Unidata / netcdf-java

The Unidata netcdf-java library
https://docs.unidata.ucar.edu/netcdf-java/current/userguide/index.html
BSD 3-Clause "New" or "Revised" License
146 stars 71 forks source link

Creating a datasetScan for data in a S3/MinIO bucket #1191

Closed pedro-cf closed 1 year ago

pedro-cf commented 1 year ago

https://github.com/Unidata/netcdf-java/pull/173#issuecomment-1581071071 @tdrwenski

Hi @pedro-cf , here is an example from our tests:

<datasetScan name="Test S3 dataset scan"
    ID="testS3DatasetScan"
    path="s3-dataset-scan"
    location="cdms3:thredds-test-data#delimiter=/">
    <serviceName>all</serviceName>
</datasetScan>

The location should be the cdms3 url of the form cdms3:myBucket#delimiter=/ or cdms3:myBucket?myKey/Prefix/#delimiter=/ (more info here). Note the fragment #delimiter=/ which is necessary to treat the object store buckets/key as hierarchical, like a file system.

If you have further questions feel free to open a new issue to discuss it!

Hello I've been struggling trying to connect thredds to a MinIO bucket (not sure if it's possible) in order to create a NetCDF catalog.

I have a min.io instance running locally on localhost:9000 with user "minio" and password "minio123" and a bucket "test" simply holds NetCDF (.nc) files.

I'm not sure if it would be possible to structure a catalog for this situation.

tdrwenski commented 1 year ago

I have not personally used MinIO, but it looks like from the docs it is S3 compatible. All S3 compatible ObjectStores should work with TDS.

If you have tried something similar to my example above and it still doesn't work, please feel free to share the catalog you are trying and the error you are getting.

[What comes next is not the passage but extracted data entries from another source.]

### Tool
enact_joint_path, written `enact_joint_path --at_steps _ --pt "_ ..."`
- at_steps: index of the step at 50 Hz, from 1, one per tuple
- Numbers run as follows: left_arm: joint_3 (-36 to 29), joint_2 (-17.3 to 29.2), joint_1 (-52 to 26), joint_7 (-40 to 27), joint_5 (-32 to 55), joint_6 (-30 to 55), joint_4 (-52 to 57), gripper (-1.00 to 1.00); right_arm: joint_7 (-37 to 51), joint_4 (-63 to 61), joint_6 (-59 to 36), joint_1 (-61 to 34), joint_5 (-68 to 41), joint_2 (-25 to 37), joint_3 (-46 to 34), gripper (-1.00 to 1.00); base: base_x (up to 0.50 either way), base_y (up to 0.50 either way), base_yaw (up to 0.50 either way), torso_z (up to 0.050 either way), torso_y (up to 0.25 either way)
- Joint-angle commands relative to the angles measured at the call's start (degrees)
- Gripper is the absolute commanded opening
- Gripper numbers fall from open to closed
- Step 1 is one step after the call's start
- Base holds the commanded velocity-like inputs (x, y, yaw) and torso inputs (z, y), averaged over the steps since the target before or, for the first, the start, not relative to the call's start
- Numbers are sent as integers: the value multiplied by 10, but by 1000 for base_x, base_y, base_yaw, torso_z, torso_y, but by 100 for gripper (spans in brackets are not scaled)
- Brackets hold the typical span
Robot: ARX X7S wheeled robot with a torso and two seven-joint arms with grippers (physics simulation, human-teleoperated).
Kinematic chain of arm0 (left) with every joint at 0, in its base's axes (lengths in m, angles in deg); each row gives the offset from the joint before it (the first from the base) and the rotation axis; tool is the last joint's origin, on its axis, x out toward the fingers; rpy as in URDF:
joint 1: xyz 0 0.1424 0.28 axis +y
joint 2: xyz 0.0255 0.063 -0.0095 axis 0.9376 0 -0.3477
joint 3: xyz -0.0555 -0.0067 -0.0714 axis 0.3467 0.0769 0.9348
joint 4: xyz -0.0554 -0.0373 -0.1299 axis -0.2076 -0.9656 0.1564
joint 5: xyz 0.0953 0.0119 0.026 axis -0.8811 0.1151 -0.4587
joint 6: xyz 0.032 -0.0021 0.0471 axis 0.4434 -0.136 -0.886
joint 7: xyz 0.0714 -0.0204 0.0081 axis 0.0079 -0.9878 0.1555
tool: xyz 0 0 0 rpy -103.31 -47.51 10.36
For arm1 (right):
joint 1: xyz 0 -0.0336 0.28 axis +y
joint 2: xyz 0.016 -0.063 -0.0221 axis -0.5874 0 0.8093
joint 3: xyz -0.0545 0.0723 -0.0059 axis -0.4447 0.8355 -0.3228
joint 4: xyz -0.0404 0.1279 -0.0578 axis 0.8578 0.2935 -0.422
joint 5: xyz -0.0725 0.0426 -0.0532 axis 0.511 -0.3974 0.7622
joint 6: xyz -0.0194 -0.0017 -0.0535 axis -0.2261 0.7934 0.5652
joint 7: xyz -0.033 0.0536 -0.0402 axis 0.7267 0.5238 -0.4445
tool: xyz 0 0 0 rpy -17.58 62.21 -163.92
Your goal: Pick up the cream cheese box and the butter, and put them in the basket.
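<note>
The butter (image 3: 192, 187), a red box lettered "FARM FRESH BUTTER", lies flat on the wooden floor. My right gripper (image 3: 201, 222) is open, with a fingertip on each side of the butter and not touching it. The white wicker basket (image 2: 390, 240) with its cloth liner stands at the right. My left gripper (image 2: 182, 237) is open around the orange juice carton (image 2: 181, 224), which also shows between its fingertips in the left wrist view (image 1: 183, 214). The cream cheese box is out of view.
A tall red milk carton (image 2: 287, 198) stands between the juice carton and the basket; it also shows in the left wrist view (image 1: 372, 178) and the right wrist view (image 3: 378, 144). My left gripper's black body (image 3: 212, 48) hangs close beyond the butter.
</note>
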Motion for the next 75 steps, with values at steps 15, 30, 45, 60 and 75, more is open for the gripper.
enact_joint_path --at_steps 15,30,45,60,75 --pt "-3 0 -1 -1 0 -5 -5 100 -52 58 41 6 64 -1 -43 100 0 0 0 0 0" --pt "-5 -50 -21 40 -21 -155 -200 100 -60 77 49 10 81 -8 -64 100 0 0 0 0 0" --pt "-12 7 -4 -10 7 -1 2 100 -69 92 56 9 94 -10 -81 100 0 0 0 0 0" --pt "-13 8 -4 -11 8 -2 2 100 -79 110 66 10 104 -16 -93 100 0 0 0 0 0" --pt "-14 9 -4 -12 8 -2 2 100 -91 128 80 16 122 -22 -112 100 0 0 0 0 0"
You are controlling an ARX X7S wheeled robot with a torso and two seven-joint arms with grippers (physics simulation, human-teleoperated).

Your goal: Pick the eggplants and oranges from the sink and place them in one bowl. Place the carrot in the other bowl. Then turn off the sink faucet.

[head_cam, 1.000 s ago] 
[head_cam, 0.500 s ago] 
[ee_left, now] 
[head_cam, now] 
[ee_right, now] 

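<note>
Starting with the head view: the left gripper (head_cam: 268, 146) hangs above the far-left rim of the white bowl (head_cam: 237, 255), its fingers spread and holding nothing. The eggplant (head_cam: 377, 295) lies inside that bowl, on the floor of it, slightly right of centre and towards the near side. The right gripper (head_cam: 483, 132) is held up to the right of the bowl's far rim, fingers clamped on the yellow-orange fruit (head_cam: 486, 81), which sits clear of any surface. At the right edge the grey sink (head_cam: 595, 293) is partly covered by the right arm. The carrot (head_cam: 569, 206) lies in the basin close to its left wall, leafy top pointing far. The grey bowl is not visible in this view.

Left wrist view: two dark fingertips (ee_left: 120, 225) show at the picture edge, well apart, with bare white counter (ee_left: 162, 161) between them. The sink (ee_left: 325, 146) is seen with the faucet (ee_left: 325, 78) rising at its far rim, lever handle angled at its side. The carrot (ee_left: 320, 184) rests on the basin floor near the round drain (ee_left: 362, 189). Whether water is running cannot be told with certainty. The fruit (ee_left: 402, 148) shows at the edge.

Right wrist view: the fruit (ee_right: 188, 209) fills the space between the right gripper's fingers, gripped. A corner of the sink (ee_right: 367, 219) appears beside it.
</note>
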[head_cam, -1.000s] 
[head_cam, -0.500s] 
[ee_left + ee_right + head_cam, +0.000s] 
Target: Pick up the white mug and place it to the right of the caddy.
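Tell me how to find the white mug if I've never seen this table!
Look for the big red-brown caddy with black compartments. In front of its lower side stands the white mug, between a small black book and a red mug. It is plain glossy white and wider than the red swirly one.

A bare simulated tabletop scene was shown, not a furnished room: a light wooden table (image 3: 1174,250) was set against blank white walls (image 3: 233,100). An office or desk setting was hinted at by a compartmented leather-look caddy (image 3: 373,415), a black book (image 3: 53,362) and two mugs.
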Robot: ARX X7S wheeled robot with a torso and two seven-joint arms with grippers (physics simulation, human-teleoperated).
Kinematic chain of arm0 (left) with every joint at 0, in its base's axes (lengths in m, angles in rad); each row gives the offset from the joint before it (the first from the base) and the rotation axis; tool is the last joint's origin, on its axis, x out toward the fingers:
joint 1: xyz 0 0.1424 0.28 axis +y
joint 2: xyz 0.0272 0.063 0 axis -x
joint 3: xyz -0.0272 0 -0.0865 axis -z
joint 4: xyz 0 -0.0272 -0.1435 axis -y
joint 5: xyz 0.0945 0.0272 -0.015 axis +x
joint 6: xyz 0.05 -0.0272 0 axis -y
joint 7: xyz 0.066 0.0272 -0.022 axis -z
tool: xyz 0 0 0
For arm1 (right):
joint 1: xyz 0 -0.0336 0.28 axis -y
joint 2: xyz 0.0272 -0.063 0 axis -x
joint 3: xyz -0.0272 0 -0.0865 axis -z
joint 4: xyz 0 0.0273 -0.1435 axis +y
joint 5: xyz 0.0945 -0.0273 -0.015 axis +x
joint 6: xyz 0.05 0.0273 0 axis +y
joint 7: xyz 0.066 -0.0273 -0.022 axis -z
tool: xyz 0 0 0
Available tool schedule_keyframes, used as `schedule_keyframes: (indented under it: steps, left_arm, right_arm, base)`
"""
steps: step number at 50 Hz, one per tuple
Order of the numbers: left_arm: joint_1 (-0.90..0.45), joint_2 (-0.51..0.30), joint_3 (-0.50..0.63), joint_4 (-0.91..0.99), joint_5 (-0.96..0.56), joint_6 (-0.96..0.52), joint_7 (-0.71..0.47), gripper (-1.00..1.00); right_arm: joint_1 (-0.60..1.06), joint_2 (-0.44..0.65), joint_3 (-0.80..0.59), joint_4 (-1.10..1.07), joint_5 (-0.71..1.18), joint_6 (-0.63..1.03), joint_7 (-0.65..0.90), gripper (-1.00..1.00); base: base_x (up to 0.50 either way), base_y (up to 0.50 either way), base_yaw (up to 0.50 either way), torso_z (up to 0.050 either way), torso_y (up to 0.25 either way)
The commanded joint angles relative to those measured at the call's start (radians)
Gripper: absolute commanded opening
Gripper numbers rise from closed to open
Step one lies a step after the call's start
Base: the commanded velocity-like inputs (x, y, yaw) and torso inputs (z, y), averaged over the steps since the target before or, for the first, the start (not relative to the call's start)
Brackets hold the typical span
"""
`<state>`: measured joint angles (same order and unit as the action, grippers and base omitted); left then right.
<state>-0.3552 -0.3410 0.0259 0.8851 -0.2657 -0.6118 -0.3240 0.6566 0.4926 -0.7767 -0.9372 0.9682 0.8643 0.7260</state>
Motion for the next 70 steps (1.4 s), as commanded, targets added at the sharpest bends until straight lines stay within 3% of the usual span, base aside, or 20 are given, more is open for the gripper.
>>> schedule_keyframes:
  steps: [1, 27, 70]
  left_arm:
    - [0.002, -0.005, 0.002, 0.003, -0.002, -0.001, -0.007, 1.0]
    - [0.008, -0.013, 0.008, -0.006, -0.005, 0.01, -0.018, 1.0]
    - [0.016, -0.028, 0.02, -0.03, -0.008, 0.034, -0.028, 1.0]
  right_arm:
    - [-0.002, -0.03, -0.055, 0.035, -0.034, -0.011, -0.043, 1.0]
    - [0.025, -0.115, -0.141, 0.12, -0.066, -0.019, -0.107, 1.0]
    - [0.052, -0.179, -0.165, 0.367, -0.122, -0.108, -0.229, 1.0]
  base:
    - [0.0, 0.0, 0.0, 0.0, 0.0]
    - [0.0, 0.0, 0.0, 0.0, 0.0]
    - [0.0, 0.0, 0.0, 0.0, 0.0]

pedro-cf commented 1 year ago

I have not personally used MinIO, but it looks like from the docs it is S3 compatible. All S3 compatible ObjectStores should work with TDS.

Min.io is an open-source object storage server that is compatible with the Amazon S3 API.

If you have tried something similar to my example above and it still doesn't work, please feel free to share the catalog you are trying and the error you are getting.

I'm not sure how to build the catalog.

haileyajohnson commented 1 year ago

Here are instructions on hw to form the dataset url for an object store: https://docs.unidata.ucar.edu/netcdf-java/current/userguide/dataset_urls.html#object-stores So you'll want something like: <datasetRoot path="test-path" location="cdms3://minio@localhost:9000/test" />

You can see here for examples and information on setting up the credentials: https://github.com/lesserwhirls/tds-s3-jpl-test/tree/main

As well as the discussion here: https://github.com/Unidata/tds/issues/194

pedro-cf commented 1 year ago

Here are instructions on hw to form the dataset url for an object store: https://docs.unidata.ucar.edu/netcdf-java/current/userguide/dataset_urls.html#object-stores So you'll want something like: <datasetRoot path="test-path" location="cdms3://minio@localhost:9000/test" />

You can see here for examples and information on setting up the credentials: https://github.com/lesserwhirls/tds-s3-jpl-test/tree/main

As well as the discussion here: Unidata/tds#194

I've tried creating a crendentials file and placing it at /usr/local/tomcat/.aws/crendentials based on:

[minio]
aws_access_key_id=minio
aws_secret_access_key=minio123

and created the following catalog.xml:

<?xml version="1.0" encoding="UTF-8"?>
<catalog name="THREDDS Server Default Catalog : You must change this to fit your server!"
         xmlns="http://www.unidata.ucar.edu/namespaces/thredds/InvCatalog/v1.0"
         xmlns:xlink="http://www.w3.org/1999/xlink"
         xmlns:xsi="http://www.w3.org/2001/XMLSchema-instance"
         xsi:schemaLocation="http://www.unidata.ucar.edu/namespaces/thredds/InvCatalog/v1.0
           https://schemas.unidata.ucar.edu/thredds/InvCatalog.1.0.6.xsd">

  <service name="all" base="" serviceType="compound">
    <service name="odap" serviceType="OpenDAP" base="/thredds/dodsC/"/>
    <service name="dap4" serviceType="DAP4" base="/thredds/dap4/"/>
    <service name="http" serviceType="HTTPServer" base="/thredds/fileServer/"/>
    <service name="wcs" serviceType="WCS" base="/thredds/wcs/"/>
    <service name="wms" serviceType="WMS" base="/thredds/wms/"/>
    <service name="ncssGrid" serviceType="NetcdfSubset" base="/thredds/ncss/grid/"/>
    <service name="ncssPoint" serviceType="NetcdfSubset" base="/thredds/ncss/point/"/>
    <service name="cdmremote" serviceType="CdmRemote" base="/thredds/cdmremote/"/>
    <service name="iso" serviceType="ISO" base="/thredds/iso/"/>
    <service name="ncml" serviceType="NCML" base="/thredds/ncml/"/>
    <service name="uddc" serviceType="UDDC" base="/thredds/uddc/"/>
  </service>

  <datasetRoot path="test-path" location="cdms3://minio@localhost:9000/test"/>
  <datasetScan name="Test MinIO dataset scan"
    ID="testMinIODatasetScan"
    path="minio-dataset-scan"
    location="cdms3://minio@localhost:9000/test#delimiter=/">
    <serviceName>all</serviceName>
  </datasetScan>

</catalog>

And when I load the thredds webpage I get:

IOException: invalid catalog: catalog.xml
haileyajohnson commented 1 year ago

Do you see any exceptions in your logs that you could share?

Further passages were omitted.